Sponsorlu Bağlantılar

Yakın Doğu, Orta Doğu ve Orta Asya’nın birçok ulusu Nasreddin Hoca’yı sahiplenir. Nasreddin Hoca çeşitli kültürlerde adı daha farklı yazılır, Nasreddin’i genellikle “Hoca”, “Molla” ya da “Efendi” isimleri izler. İtalya’da Sicilya adasında halk arasındaki ufak fıkralarda devamlı ismi geçen “Giufà” da Nasreddin Hoca hikayelerinden alınmış olduğu bilinmektedir.

1996-1997 UNESCO tarafından Uluslararası Nasreddin Yılı ilan edilmiştir.

Sponsorlu Bağlantılar
Nasreddin Hoca

Nasreddin Hoca Kökeni ve Mirası

Evliya Çelebi, Nasreddin Hoca hakkında şöyle der;

Akşehir’de büyük din adamı ve değerli zat “El-Mevla Hazret Şeyh Hoca Nasreddin”‘in kabri vardır. Kendisi Akşehirlidir. Gazi Hüdavendigar’a yetişip, Yıldırım Han zamanında şöhret bulmuştur. Fazilet sahibi olup, hazırcevap, keramet sahibi, filozof, din ve dünya işlerini birlikte ve eksiksiz yürüten büyük bir zat idi. Timurlenk ile bir toplantıda bulunmuştur. Timur Han, O’nun şerefli sohbetlerinden hoşlanırdı. Bu sebeple, o büyük bilginin hatırı için Akşehir’i yağma ettirmemiştir. Büyük hocanın sözleri ve latifeleri, bütün lisanlarda atasözü olarak söylenir.(…) Yıldırım Han’ın vefatından sonra, Çelebi Sultan Mehmed zamanında dünyadan göç etmiştir. Akşehir dışındaki kubbeli türbesine defnolunmuştur. Dört tarafı parmaklıkla çevrilidir. Allah rahmet eylesin.

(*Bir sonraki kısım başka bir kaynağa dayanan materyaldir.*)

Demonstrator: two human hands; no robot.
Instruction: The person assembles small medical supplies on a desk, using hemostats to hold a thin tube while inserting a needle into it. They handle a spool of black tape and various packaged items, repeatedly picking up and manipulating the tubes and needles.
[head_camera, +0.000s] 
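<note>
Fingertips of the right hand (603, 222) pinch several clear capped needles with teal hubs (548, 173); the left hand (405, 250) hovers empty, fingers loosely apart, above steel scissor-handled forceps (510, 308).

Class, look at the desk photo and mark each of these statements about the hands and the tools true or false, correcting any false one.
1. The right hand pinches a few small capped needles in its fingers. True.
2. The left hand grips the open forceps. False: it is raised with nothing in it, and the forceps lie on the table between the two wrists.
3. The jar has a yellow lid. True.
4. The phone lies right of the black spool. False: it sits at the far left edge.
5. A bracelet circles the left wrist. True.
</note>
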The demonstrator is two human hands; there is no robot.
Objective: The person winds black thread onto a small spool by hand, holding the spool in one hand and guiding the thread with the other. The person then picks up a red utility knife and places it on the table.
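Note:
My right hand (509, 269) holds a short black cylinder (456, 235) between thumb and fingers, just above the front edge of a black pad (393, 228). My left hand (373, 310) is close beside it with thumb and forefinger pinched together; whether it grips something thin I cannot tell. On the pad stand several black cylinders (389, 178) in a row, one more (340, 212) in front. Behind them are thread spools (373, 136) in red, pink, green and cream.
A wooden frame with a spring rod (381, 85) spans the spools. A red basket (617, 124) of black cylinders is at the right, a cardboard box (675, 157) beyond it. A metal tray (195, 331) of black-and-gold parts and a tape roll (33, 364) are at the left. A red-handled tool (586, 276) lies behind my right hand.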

Yazıya geçirilmiş ilk Nasreddin Hoca hikâyesi 1480 tarihli Sarı Saltuk’un hayatını anlatan Ebu’l Hayr Rumi’nin Saltukname’sinde bulunmaktadır. “Saltukname”, Fatih Sultan Mehmet’in oğlu Cem Sultan’ın şehzadeliği esnasında verdiği talimat üzerine Ebül hayr Rumi tarafından yedi senelik bir çalışma sonucunda Türk sözlü geleneğinden toplanarak 1480 yılında tamamlanmış ve kitaplaştırılmıştır. Tahsiline Abdullah Efendi’de başladığı ve tahsilinin sonunda babasının yerine köyünde imamlık yaptığı dönemde vefat ettiği şeklindeki rivayet göz önüne alınırsa, onun, Selçuklular devrinde yaşadığını ve Timur Han ile görüşmediğini dikkate almak gerekir.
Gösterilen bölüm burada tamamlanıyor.